Core-Fidelity presents Pullama.

Resumable model puller for Ollama.

Downloads models directly from the Ollama registry with crash-safe resume. Works over unreliable connections — kill it, reboot, run it again, and it picks up exactly where it left off.

No Ollama server required. Single static binary. Zero runtime dependencies.

Install

Download a release binary, or build from source:

go build -trimpath -ldflags="-buildid=" -o pullama .

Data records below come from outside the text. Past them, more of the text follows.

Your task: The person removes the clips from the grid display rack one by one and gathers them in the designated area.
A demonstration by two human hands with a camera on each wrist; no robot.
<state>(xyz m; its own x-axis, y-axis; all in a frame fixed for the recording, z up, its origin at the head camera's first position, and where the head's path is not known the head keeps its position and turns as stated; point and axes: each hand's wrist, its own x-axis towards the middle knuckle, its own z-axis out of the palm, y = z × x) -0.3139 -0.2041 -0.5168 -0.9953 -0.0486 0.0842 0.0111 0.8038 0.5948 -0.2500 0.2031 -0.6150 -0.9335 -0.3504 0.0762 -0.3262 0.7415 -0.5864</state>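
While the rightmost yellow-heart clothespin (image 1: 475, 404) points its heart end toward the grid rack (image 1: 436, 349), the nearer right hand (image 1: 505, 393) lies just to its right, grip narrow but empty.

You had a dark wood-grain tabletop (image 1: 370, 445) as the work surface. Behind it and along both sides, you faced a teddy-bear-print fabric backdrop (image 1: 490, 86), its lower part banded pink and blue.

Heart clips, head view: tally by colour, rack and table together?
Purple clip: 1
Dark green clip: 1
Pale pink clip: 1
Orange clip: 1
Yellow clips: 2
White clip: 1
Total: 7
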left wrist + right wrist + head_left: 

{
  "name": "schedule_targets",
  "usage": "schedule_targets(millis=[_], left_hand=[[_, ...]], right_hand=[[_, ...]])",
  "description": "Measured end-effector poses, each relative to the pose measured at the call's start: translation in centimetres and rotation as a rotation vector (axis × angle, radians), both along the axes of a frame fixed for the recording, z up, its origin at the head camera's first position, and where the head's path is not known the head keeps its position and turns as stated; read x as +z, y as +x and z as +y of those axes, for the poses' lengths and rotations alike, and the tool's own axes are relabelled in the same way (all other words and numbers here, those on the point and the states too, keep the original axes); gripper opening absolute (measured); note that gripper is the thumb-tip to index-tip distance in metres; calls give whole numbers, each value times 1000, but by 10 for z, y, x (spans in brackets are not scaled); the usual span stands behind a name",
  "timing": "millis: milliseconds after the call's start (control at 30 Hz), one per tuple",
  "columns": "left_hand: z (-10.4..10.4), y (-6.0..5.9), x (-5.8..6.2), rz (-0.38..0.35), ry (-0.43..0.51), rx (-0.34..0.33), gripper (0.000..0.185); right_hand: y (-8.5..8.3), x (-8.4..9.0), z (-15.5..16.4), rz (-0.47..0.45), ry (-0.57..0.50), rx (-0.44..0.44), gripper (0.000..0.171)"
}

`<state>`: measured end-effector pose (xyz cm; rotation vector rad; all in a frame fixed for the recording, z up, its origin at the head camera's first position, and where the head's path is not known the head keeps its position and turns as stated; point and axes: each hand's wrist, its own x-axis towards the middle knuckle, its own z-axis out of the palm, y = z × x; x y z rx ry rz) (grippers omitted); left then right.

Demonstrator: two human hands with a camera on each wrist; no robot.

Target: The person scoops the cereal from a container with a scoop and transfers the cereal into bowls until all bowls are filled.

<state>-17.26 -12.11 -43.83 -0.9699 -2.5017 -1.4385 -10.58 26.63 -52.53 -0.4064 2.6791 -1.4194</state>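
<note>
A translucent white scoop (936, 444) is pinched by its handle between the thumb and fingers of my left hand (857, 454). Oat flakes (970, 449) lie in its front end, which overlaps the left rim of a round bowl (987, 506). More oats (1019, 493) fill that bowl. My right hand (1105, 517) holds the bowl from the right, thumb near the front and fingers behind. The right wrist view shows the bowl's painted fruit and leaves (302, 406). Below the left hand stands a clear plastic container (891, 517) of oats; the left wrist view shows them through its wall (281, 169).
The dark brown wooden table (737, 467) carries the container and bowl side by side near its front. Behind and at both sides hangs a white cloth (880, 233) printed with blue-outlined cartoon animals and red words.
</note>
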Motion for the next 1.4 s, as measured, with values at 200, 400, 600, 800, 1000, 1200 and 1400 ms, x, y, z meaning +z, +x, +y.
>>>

Put it on your PATH (e.g. ~/.local/bin):

mkdir -p ~/.local/bin
cp pullama ~/.local/bin/

Cross-compile:

GOOS=darwin  GOARCH=arm64 go build -trimpath -ldflags="-buildid=" -o pullama-darwin-arm64 .
GOOS=linux   GOARCH=amd64 go build -trimpath -ldflags="-buildid=" -o pullama-linux-amd64 .
GOOS=windows GOARCH=amd64 go build -trimpath -ldflags="-buildid=" -o pullama-windows-amd64.exe .

Usage

# Pull a model
pullama llama3.2
pullama mistral:7b
pullama user/my-model

# Override storage location
pullama llama3.2 --models-dir /data/ollama

# Use plain HTTP (for local registries)
pullama my-model --insecure

# Output modes
pullama llama3.2 --output json      # structured JSON events
pullama llama3.2 --output compact   # minimal one-line updates
pullama llama3.2 --output debug     # verbose Go struct output

# Quiet mode (one summary line)
pullama llama3.2 --quiet

# Verbose mode (checkpoint saves, HTTP details, chunk boundaries)
pullama llama3.2 --verbose

# List locally installed models
pullama list

# Show model details (family, parameters, quantization, layers)
pullama show llama3.2

# Remove a model (shared-blob aware — won't delete blobs used by other models)
pullama rm llama3.2

# Clean up disposable artifacts (partial downloads, locks, checkpoints)
pullama clean

Queue

Queue multiple models for sequential download. Failed models are marked and skipped — one bad model doesn't block the rest.

# Add models to the queue
pullama queue add llama3.2 mistral:7b phi3:mini
# added 3 model(s) to queue

# List the queue
pullama queue list
#   · 1  llama3.2:latest  queued
#   · 2  mistral:7b        queued
#   · 3  phi3:mini          queued

# Remove an entry (by position number)
pullama queue rm 2

# Start processing the queue
pullama queue start
# ▸ queue [1/2] pulling llama3.2:latest
#   ... (normal pull output) ...
# ▸ queue [1/2] ✓ completed llama3.2:latest
# ▸ queue [2/2] pulling phi3:mini
#   ...

Duplicates are skipped — adding a model that's already queued or active does nothing. Only one pullama queue start can run at a time (queue-level lock). Ctrl+C stops after the current model finishes and the queue remains paused — run pullama queue start again to continue.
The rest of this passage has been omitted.